YOUR TASK ▸
Give the number of lines in the records below that contain the word "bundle". State only that number.

═════ MATERIALS PROVIDED ═════

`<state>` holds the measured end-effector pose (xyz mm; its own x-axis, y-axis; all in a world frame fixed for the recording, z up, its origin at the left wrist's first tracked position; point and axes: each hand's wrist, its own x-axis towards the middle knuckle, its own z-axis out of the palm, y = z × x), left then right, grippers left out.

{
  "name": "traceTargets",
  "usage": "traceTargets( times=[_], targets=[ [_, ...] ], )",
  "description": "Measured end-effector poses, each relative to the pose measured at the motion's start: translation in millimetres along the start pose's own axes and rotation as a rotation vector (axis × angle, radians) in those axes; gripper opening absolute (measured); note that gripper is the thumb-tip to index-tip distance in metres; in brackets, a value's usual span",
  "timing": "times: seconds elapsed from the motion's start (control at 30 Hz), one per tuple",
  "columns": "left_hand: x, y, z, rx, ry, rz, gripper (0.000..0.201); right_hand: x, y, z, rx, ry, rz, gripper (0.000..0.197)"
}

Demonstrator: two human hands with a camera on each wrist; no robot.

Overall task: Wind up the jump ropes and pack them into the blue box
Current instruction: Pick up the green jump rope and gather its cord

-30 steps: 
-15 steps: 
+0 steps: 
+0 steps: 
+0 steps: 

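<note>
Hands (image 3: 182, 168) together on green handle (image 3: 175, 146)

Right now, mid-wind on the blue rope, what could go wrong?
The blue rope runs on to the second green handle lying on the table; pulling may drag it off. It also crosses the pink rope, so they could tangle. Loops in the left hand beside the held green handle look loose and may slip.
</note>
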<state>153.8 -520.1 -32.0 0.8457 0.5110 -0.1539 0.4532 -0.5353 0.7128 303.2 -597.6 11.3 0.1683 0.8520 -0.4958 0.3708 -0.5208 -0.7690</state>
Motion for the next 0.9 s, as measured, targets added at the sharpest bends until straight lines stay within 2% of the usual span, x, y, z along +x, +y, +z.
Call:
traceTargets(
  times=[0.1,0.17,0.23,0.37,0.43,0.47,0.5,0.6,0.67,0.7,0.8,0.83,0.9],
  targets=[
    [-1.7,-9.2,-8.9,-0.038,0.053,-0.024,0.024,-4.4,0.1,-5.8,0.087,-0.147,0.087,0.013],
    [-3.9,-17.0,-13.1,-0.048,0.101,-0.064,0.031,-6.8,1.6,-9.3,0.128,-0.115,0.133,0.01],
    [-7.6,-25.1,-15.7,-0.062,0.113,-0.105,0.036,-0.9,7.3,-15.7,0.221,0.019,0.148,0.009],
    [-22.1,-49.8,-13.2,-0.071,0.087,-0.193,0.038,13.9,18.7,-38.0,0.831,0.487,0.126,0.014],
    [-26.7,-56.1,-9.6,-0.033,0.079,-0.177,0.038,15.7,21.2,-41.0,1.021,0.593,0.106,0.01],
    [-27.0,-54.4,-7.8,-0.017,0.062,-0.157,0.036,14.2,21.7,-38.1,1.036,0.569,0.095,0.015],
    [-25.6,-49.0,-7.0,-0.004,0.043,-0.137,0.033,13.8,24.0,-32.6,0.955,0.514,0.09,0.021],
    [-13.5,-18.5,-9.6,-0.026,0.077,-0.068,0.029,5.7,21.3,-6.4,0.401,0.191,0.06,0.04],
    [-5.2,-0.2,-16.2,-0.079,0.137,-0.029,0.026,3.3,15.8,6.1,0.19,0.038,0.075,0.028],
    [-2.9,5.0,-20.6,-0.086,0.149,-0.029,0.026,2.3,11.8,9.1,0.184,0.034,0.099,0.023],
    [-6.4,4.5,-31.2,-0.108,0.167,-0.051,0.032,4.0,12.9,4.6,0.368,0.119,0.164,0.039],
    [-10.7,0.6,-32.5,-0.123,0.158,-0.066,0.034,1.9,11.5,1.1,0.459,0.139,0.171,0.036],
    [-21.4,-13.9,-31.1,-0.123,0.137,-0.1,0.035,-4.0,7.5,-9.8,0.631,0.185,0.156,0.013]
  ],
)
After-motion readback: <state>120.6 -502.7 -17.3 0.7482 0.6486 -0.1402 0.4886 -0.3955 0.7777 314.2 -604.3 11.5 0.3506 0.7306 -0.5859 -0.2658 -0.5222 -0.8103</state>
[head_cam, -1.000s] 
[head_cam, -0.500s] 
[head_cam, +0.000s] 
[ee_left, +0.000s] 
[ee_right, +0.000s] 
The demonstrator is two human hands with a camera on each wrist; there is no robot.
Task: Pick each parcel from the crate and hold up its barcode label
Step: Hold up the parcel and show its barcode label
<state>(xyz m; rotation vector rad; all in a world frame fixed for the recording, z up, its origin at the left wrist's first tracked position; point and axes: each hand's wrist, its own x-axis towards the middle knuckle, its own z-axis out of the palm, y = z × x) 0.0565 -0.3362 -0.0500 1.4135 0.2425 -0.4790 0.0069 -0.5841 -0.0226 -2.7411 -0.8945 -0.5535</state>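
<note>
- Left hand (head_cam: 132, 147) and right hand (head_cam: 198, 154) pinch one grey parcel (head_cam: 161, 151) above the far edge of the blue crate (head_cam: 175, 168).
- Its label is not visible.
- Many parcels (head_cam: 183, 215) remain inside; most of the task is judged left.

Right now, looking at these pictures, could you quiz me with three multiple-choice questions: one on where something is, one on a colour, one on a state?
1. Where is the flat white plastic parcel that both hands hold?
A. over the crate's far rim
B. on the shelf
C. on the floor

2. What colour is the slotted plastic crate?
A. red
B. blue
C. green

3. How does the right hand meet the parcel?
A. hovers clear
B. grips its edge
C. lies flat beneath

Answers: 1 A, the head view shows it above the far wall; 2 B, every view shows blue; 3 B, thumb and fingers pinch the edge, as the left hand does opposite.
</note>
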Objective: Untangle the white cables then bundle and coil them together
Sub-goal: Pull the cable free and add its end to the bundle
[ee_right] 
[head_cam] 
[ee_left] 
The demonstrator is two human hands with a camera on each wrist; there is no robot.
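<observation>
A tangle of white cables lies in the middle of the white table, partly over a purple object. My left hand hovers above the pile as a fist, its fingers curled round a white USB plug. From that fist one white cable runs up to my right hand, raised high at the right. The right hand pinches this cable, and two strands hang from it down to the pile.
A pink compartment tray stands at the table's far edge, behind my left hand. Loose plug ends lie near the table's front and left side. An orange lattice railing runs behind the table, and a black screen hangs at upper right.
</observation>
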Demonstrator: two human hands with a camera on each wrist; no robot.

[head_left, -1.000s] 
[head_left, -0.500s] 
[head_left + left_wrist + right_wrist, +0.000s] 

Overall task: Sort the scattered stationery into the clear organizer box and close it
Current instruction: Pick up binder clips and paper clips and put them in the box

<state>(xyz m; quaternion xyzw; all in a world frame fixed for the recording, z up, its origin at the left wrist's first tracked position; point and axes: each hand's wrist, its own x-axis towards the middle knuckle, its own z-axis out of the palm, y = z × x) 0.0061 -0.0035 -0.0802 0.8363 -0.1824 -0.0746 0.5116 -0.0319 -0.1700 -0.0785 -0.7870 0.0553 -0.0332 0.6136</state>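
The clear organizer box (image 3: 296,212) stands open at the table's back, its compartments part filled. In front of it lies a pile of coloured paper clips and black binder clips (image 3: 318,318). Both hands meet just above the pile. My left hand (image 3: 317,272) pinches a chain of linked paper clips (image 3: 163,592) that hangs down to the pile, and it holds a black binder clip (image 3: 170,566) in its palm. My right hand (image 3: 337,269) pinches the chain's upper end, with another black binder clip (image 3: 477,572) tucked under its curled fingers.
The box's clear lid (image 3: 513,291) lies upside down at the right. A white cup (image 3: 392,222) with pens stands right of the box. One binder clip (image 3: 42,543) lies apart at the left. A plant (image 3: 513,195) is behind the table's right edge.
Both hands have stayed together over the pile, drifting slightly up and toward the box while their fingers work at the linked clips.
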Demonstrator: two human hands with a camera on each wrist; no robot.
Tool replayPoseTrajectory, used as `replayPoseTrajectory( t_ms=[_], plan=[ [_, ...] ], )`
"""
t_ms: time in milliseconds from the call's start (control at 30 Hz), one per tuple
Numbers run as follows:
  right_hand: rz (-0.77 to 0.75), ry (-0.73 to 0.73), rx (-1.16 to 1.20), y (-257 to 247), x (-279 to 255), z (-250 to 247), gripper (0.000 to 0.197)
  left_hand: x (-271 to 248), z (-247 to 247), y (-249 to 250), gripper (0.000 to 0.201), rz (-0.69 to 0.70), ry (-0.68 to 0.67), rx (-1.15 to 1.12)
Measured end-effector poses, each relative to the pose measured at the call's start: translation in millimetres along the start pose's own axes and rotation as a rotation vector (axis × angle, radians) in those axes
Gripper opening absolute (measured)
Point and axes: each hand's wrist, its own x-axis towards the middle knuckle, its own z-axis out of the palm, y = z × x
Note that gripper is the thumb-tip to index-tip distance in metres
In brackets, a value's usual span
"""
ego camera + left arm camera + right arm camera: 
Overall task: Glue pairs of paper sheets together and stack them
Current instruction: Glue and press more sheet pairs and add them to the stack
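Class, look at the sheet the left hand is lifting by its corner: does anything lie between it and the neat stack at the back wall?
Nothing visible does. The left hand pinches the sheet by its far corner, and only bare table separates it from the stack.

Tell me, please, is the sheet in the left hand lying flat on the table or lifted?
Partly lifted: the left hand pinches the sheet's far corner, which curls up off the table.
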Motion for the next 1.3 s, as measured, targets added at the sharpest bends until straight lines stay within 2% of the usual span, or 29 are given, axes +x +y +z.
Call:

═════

SOLVED PROBLEM ▸
2